───── INPUT DATA ─────

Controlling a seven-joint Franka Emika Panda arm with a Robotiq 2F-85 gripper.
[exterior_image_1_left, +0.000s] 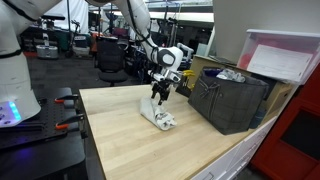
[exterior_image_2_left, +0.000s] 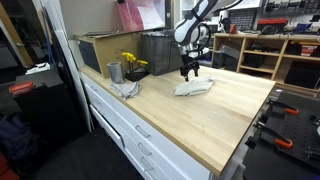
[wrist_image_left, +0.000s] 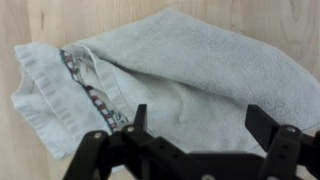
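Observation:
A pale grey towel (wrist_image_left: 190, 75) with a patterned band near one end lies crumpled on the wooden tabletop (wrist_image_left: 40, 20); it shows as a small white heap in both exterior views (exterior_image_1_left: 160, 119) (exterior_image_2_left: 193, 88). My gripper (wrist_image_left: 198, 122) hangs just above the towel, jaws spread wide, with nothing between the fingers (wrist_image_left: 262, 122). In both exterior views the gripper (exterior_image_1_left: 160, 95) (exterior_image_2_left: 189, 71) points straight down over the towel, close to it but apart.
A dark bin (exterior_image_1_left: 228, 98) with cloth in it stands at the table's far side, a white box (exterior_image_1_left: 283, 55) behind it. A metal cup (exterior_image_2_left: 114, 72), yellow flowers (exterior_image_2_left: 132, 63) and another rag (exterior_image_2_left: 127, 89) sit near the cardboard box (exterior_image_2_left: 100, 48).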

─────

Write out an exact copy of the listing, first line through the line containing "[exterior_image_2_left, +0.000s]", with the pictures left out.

Controlling a seven-joint Franka Emika Panda arm with a Robotiq 2F-85 gripper.
[exterior_image_1_left, +0.000s] 
[exterior_image_2_left, +0.000s] 

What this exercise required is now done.